Marc Pautrel, Léternel printemps, Folio, 12,25$

Voici un court récit (105 pages) aussi dense qu’envoûtant. Écrit au «Je» de la narration, il raconte une rencontre entre un homme et une femme de dix ans son aînée. Libres l’un et l’autre, ils se voient, se rencontrent et se parlent dans un univers qui cherche ses frontières entre l’amour et l’amitié. Pas d’autre suspense, pas d’autre action ici que cet oscillement subtil dans le monde des sentiments. 

«L’écouter parler est une volupté continue», écrit le narrateur. Le lecteur de même pourra ressentir la même sensation en lisant ces pages qui se lisent comme une véritable leçon d’écriture qui célèbre, entre autres choses, un don d’observation rare chez l’écrivain qui n’est nul autre que le narrateur. 

Marc Pautrel pourrait nous rappeler le charme d’écrivains comme Christian Bobin ou Philippe Delerm, quant à l’art de la brièveté. Il me rappelle, quant à moi, Frédéric Berthet, cet extraordinaire écrivain trop tôt disparu qui partage avec Pautrel cet amour de la littérature habité par la grâce. 

C’est tout ce que je souhaite au lecteur : la grâce de découvrir, comme je viens de le faire, un nouvel auteur dont il me presse de découvrir les autres livres. 

 

Joseph Ponthus, À la ligne, Folio, 14,50$

L’histoire est simple et vraie : un homme suit sa femme dans une petite ville de province où il ne retrouve pas l’emploi qu’il occupait à Paris. Il s’inscrit alors à une agence d’intérim qui l’enverra travailler dans une usine de poisson, tout d’abord, puis dans un abattoir. À la ligne raconte sa vie dans ce milieu ouvrier que ses études supérieures ne laissaient pas entrevoir. À la ligne raconte, de façon aussi télégraphique que poétique, la vie quotidienne d’un ouvrier dans son labeur, ses joies, ses rencontres, ses humiliations et ses injustices. 

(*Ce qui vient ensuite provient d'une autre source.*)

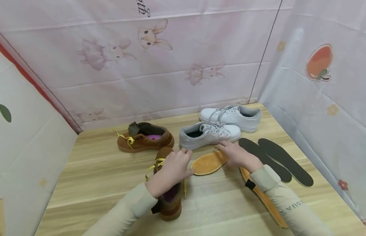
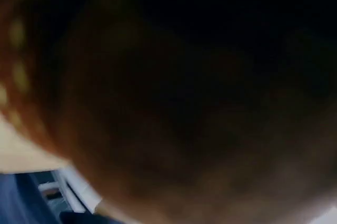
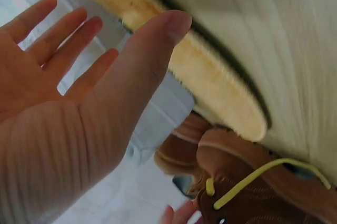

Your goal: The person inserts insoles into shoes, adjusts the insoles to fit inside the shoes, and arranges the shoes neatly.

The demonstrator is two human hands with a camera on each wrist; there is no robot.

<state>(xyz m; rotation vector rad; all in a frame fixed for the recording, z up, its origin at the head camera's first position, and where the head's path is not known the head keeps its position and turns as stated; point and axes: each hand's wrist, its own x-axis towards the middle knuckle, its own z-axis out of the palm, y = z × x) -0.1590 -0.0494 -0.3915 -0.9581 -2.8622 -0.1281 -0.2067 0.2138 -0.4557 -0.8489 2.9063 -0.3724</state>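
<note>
In the head view my left hand is over a brown shoe with yellow laces, its fingers loosely bent and holding nothing visible. Dark, blurred brown fills most of the left wrist view. My right hand hovers at the far end of a fuzzy orange insole. Seen from the right wrist, its fingers are spread, and the thumb passes in front of the insole without gripping it. Whether the thumb touches the insole I cannot tell. A second orange insole lies partly hidden beneath the right forearm.
Behind my left hand sits another brown shoe with a pink inside. Two white sneakers, a nearer one and a farther one, stand at the back. Dark insoles lie at the right. Printed cloth walls bound the wooden table.
</note>
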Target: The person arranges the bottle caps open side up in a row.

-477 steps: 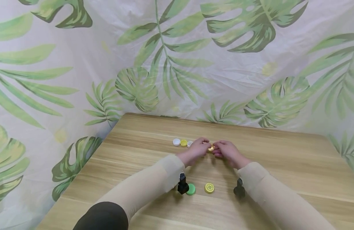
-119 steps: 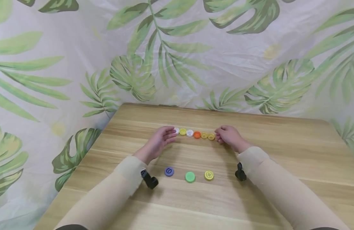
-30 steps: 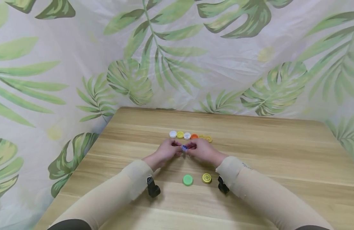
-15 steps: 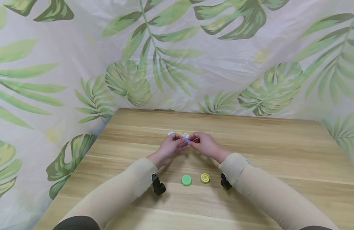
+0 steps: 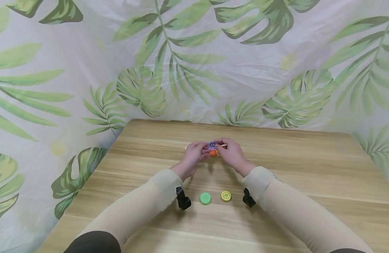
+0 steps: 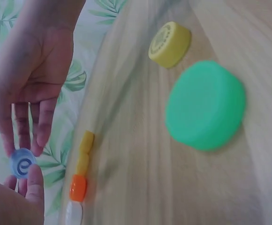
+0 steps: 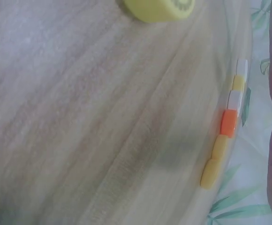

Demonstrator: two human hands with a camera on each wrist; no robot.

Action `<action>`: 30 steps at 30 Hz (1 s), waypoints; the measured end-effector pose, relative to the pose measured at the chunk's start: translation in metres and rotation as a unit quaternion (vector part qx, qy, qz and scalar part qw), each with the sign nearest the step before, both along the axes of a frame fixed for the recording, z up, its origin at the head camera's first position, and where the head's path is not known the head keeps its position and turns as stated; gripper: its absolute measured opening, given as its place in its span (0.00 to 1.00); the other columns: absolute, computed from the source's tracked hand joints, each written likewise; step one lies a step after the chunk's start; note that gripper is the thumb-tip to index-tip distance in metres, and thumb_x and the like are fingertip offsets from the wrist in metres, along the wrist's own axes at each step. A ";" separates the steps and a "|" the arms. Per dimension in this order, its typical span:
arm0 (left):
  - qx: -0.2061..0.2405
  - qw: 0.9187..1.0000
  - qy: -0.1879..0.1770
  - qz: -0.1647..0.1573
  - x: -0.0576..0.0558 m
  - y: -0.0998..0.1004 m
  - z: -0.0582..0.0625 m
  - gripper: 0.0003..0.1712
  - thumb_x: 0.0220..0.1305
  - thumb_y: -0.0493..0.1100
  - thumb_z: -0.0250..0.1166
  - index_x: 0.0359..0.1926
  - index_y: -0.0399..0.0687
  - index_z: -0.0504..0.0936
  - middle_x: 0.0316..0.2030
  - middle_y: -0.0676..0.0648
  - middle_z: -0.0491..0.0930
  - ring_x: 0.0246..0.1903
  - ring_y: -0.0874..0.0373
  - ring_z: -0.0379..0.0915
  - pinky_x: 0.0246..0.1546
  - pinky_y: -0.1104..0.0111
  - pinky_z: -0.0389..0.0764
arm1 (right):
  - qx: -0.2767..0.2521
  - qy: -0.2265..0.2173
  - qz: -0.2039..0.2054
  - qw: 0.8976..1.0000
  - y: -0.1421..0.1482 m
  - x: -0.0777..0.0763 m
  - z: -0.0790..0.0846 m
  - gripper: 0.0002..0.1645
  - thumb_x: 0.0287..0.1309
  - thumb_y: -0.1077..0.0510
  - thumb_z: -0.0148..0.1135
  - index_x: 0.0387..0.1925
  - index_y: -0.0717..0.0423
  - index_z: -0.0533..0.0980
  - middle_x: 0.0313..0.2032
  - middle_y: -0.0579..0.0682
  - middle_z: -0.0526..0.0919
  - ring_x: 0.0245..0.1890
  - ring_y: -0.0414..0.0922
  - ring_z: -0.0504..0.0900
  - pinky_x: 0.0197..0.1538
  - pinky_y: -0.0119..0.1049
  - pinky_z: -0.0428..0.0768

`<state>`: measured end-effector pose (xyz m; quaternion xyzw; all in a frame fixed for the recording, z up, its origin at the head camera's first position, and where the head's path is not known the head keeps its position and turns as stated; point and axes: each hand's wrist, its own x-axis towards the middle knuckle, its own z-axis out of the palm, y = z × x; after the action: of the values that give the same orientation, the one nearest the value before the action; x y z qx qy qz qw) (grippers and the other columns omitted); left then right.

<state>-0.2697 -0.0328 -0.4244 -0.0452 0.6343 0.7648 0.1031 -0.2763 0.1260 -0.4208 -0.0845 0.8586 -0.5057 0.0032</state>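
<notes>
Both hands pinch one blue bottle cap from opposite sides, its spiral-marked face turned toward the head camera. My left hand is on the cap's left, my right hand on its right. In the left wrist view the blue cap sits between the right hand's fingertips and the left thumb. An orange cap shows just below it in the head view. The right wrist view shows this orange cap in a row on the table with white and yellow caps; the hands mostly hide that row from the head camera.
Nearer the person, a green cap and a yellow cap lie apart on the wooden table. Behind the table's far edge hangs a leaf-patterned cloth. Black wrist cameras hang below both sleeves.
The blue cap, lying on the table 4 seconds ago, was picked up and carried away from the person to the row. Since half a second ago, it has moved farther and its marked face has come into view.
</notes>
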 end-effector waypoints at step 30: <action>-0.073 0.995 -0.029 -0.067 -0.019 0.060 0.004 0.26 0.79 0.49 0.52 0.60 0.27 0.75 0.54 0.37 0.76 0.57 0.46 0.71 0.63 0.54 0.76 | -0.141 -0.170 -0.033 0.975 0.054 -0.020 0.001 0.38 0.84 0.46 0.29 0.66 0.78 0.67 0.63 0.73 0.72 0.60 0.65 0.77 0.66 0.51 0.76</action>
<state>-0.2886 0.0270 -0.4202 -0.0326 0.6864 0.7066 0.1689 -0.2964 0.1800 -0.4198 0.0312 0.7681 -0.6280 0.1207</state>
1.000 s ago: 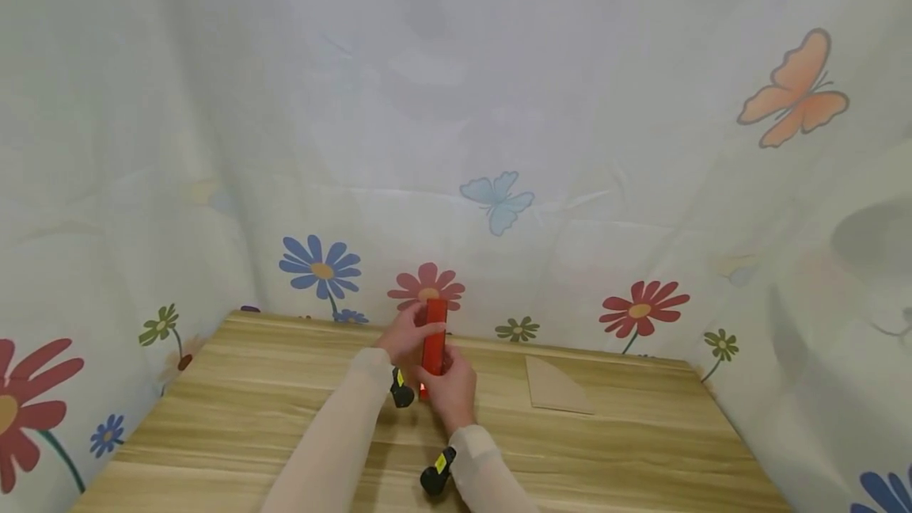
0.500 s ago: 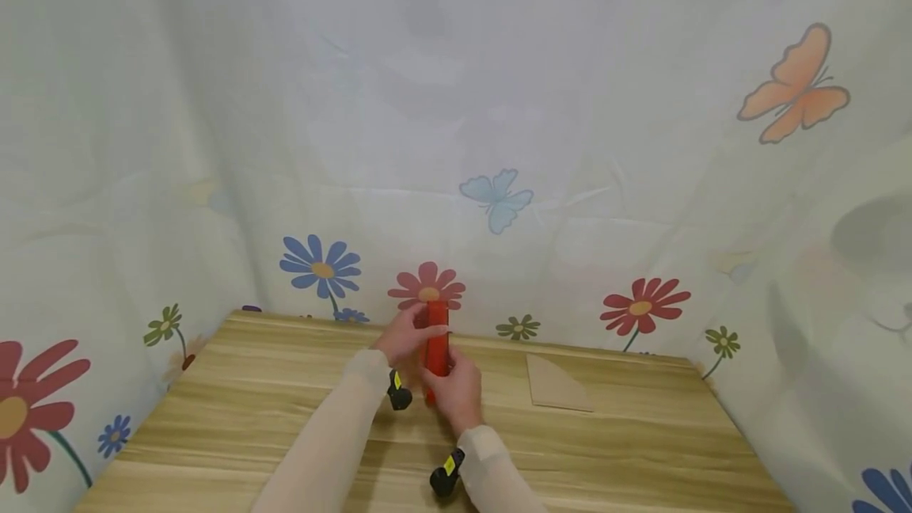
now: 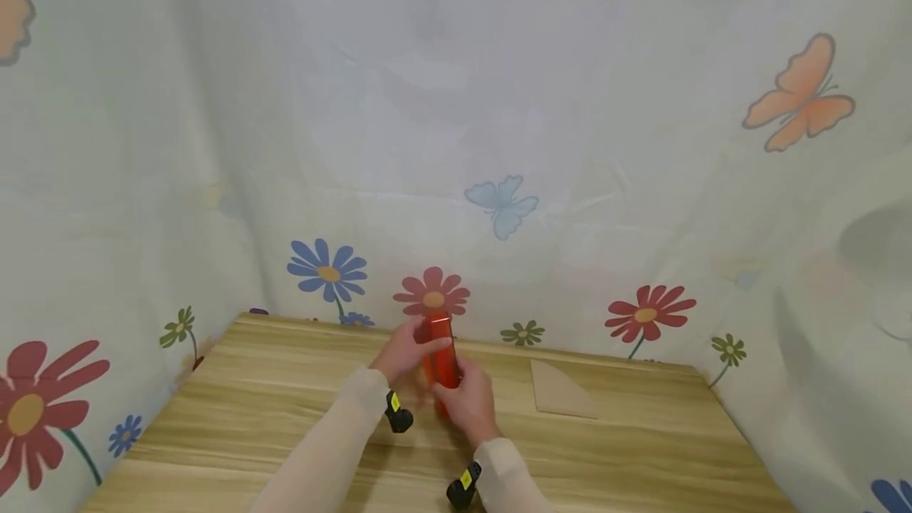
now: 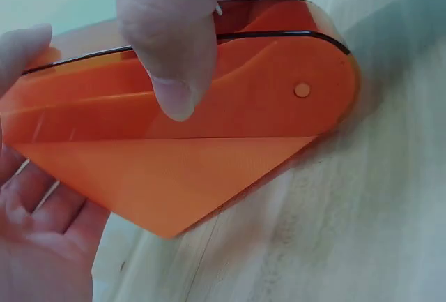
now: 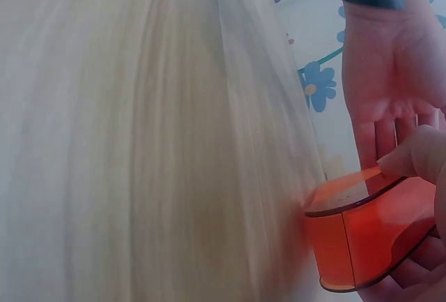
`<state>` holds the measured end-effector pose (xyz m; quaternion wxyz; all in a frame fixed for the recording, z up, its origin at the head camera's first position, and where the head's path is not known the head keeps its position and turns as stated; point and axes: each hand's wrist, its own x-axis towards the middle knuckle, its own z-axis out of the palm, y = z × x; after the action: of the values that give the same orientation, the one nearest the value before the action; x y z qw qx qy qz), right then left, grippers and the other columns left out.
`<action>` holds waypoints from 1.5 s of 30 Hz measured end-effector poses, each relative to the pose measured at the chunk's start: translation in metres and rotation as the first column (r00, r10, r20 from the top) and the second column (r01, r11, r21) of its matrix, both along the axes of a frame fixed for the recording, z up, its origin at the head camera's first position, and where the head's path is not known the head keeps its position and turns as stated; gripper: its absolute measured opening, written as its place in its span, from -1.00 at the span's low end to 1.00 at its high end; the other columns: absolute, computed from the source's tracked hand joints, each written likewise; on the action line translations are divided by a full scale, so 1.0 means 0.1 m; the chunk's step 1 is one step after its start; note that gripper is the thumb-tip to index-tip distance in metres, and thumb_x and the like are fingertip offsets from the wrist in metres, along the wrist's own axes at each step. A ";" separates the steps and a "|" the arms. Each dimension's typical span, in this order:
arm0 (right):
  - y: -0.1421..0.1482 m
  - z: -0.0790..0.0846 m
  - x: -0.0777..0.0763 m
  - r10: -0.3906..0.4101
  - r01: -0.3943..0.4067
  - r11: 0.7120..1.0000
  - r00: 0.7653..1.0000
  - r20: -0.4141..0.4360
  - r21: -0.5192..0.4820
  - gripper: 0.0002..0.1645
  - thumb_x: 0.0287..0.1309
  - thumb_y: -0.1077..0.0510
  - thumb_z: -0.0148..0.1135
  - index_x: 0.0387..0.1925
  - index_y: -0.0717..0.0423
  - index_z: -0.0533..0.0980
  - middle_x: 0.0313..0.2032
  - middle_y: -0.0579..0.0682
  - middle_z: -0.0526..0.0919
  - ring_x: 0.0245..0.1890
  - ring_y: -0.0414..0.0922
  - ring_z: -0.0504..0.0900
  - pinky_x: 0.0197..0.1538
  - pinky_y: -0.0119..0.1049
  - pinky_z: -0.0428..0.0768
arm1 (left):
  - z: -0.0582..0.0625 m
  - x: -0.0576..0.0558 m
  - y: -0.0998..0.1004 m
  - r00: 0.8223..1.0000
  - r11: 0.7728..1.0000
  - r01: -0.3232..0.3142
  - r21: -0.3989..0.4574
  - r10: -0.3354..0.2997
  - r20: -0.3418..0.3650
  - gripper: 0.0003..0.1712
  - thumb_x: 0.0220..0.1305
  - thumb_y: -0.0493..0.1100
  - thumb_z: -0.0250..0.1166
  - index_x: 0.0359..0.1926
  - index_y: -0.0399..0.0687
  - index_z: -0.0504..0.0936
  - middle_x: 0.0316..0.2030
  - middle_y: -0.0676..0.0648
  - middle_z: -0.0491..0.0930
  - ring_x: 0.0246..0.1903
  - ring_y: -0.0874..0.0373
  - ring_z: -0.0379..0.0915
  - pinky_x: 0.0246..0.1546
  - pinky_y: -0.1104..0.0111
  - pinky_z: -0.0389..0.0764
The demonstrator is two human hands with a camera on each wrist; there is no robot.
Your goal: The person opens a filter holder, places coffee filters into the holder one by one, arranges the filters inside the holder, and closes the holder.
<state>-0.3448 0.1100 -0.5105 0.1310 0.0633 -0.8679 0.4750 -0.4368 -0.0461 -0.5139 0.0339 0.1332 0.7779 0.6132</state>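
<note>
Both hands hold a translucent orange-red plastic case, tilted lengthwise over the wooden table. In the left wrist view the case has a rounded end with a small round pin, a dark line along its edge and a pointed flap-like part below. My left hand grips its far part, thumb laid across the side. Lower and nearer, my right hand holds the other part between thumb and fingers. In the right wrist view the rounded end of the case shows, with fingers behind it.
A flat tan quarter-circle sheet lies on the wooden table to the right of the hands. Behind the table's far edge hangs a pale curtain with flowers and butterflies. A small black camera sits on each wrist.
Both hands and the case have shifted slightly right and closer to the body. The case has tipped, so its shiny upper end now shows. The quarter-circle sheet stays put.
</note>
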 end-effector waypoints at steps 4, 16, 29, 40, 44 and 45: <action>0.05 0.03 0.10 0.027 -0.027 1.000 0.999 0.042 -0.002 -0.52 0.08 0.18 0.49 0.08 0.11 0.63 -0.05 0.04 0.76 -0.13 -0.04 0.68 0.09 0.03 0.71 | 0.00 0.13 0.01 0.999 0.999 -0.038 0.005 0.038 0.006 -0.13 -0.07 0.43 0.54 0.27 0.31 0.54 0.16 0.10 0.65 0.17 0.00 0.57 0.27 -0.08 0.55; 0.26 0.11 0.30 0.006 -0.011 0.996 0.998 0.067 0.086 -0.52 0.02 0.15 0.53 0.02 0.15 0.66 -0.15 0.04 0.77 -0.21 -0.07 0.67 -0.01 -0.02 0.74 | 0.19 0.61 0.09 0.996 0.996 -0.062 -0.062 0.058 -0.069 -0.30 0.04 0.37 0.52 0.12 0.16 0.65 0.00 0.05 0.73 -0.02 0.05 0.63 0.05 0.10 0.71; 0.40 0.12 0.48 0.049 -0.058 0.994 0.994 0.099 0.092 -0.53 0.00 0.08 0.62 -0.05 0.12 0.67 -0.20 -0.02 0.76 -0.25 -0.12 0.65 -0.05 -0.10 0.74 | 0.22 1.02 0.18 0.983 0.976 -0.174 -0.132 0.163 -0.090 -0.24 0.06 0.39 0.49 0.15 0.06 0.62 -0.03 -0.01 0.71 -0.11 0.07 0.62 -0.08 0.19 0.75; 0.54 0.12 0.59 0.249 -0.256 0.962 0.965 0.081 0.094 -0.60 -0.01 -0.05 0.63 -0.14 -0.03 0.69 -0.28 -0.15 0.75 -0.34 -0.22 0.61 -0.22 -0.37 0.66 | 0.31 1.37 0.11 0.969 0.958 -0.196 -0.207 0.157 -0.191 -0.34 0.05 0.37 0.52 0.05 0.11 0.66 -0.20 0.10 0.73 -0.29 0.21 0.60 -0.27 0.37 0.72; 0.59 0.11 0.60 0.294 -0.301 0.949 0.952 0.083 0.095 -0.61 0.01 -0.08 0.62 -0.14 -0.06 0.70 -0.29 -0.18 0.75 -0.34 -0.26 0.60 -0.22 -0.41 0.63 | 0.32 1.46 0.10 0.963 0.953 -0.199 -0.228 0.146 -0.228 -0.34 0.04 0.37 0.52 0.03 0.13 0.66 -0.22 0.14 0.73 -0.32 0.26 0.59 -0.30 0.45 0.69; 0.60 0.11 0.60 0.306 -0.314 0.946 0.948 0.089 0.087 -0.60 0.01 -0.08 0.62 -0.13 -0.06 0.70 -0.28 -0.18 0.75 -0.33 -0.25 0.61 -0.21 -0.40 0.64 | 0.31 1.48 0.09 0.961 0.951 -0.198 -0.236 0.141 -0.236 -0.33 0.03 0.37 0.52 0.04 0.12 0.65 -0.21 0.14 0.74 -0.32 0.27 0.59 -0.30 0.45 0.69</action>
<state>-0.2851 0.1699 -0.4993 0.0190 0.1878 -0.8741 0.4475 -0.2888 -0.0366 -0.4826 -0.0871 0.1260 0.8586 0.4893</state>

À la ligne, c’est l’enfer de la ligne de production d’une usine, et c’est le paradis de la ligne d’écriture où les mots subliment la souffrance. Aucun signe de ponctuation tout au long de ce récit, mais ça se lit aussi facilement qu’on avalerait un petit verre de blanc au comptoir d’un café. 
Un livre extraordinaire – un formidable coup de poing à l’estomac – qui ne m’aura laissé qu’un seul regret : Joseph Ponthus est mort à quarante-deux ans, peu après la publication du récit. Je ne pourrai donc jamais lire d’autres livres de lui.